There are caveats, explanations, and reasons not to panic. (“We’ve got 81 more of these,” Durant said. “It’s about just bouncing back, coming back to work tomorrow, and figuring it out.”) Maybe we’ll look back before too long and see that this Pelicans team is really freaking good, and that getting smacked around by them isn’t the scarlet letter that it might have seemed on opening night. Maybe a Brooklyn offense that often seemed stilted and devoid of rhythm will look more fluid and potent when sharpshooters Seth Curry and Joe Harris return from their respective injuries.
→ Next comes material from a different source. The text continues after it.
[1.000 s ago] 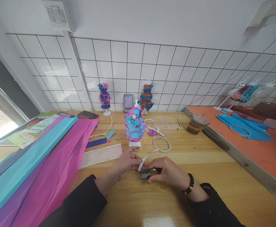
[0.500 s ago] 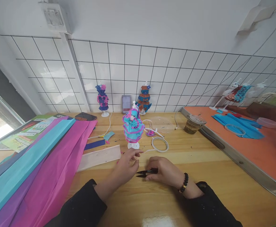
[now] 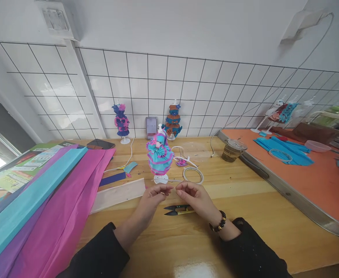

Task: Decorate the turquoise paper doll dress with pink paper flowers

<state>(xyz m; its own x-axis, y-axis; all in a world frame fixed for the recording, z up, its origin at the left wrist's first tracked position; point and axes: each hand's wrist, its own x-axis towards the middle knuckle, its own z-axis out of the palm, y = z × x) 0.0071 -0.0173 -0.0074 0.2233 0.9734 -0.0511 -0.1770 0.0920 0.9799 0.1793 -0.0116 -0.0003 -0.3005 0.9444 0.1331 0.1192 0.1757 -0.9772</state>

Maybe we can chalk Simmons’s early foul trouble, the fact that he only took three shots and missed both of his free throws, the images of him getting pulverized by Zion, and him playing a whisper-quiet 23 minutes up to the need to knock off the rust in his first real game in 16 months. Or, failing that, to sheer exuberance.
“I think I was too excited, honestly,” Simmons told reporters.
Excited may well be an adjective we come to associate with these Nets — with Durant’s imperial scoring, with Irving’s magical ball-handling, and with Simmons’ anticipated return to rumbling fast-break dunks and Defensive Player of the Year-caliber clamping. Not yet, though. A Brooklyn team that can’t get stops and that lives and dies on KD’s toughest shots, feels neither exciting nor new, and it bears the burden of proving that its purported bold future is something more than just the past with a new coat of paint.